I still teach it, though, and the critical word in that last sentence is “hope.”  As I continued my conversation with Olivia that morning, I told her something that I have shared with my students for years:  hope is not something we possess or have; hope is something we do. Hope is not a noun; it is a verb.  Because to genuinely hope for something is to do the work to make it happen.  Hope for a better world? Roll up those sleeves and start the messy work of fixing it one patch of dirt at a time.  Hope for better schools? Use what’s been written here to authentically engage in the actions necessary to improve what happens in the classroom.  Hope for better lives for our children? Invest the necessary time and resources to accomplish it.  The simple truth is that the only effective response to life’s existential dilemma about futility is to act as if what we do has purpose and meaning (to do otherwise would be to fall into despair).  Therefore, each day, every day those who would be good teachers hope actively.  Hope, do. Hope, do. Hope, do.
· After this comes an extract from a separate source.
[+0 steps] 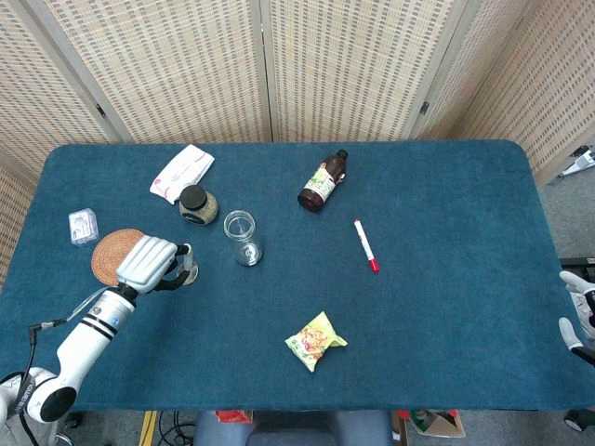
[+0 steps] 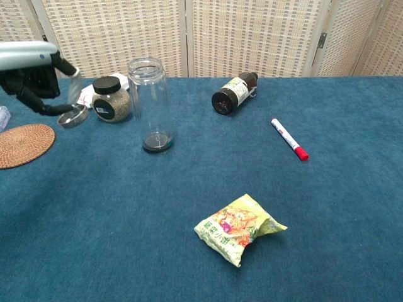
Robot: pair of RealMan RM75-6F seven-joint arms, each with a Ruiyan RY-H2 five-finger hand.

Yet all that doing requires hope’s sibling, love, and we all know that love is never easy.  Indeed, the kind of loving that nurtures “date trees” is arduous, uncertain, and often painful.  It means risking lofty ideals such as disclosing who we are to share part of life’s journey, and it means showing up regularly to support the more mundane things like dance concerts and sporting events.  It means caring “always at least a little bit more about the children” than we do about whatever subject we teach, and yet it also means holding them accountable for living out what they learn in their lives.  It is feeling joy and pride when we watch a child overcome and learn from a mistake, and it is knowing the agony of when we have realized that we have failed them.  The love that plants the “dates” of human understanding and selfhood is all these things and more, and it is why each spring, I always cry a little when my seniors–many of whom I have taught more than once–say their goodbyes.  For where pain is absent, no genuine relationship has been lost, and where there was no relationship, there was no learning.  Tears, in a way, are education’s very soul: where the heart has not gone, no one will follow.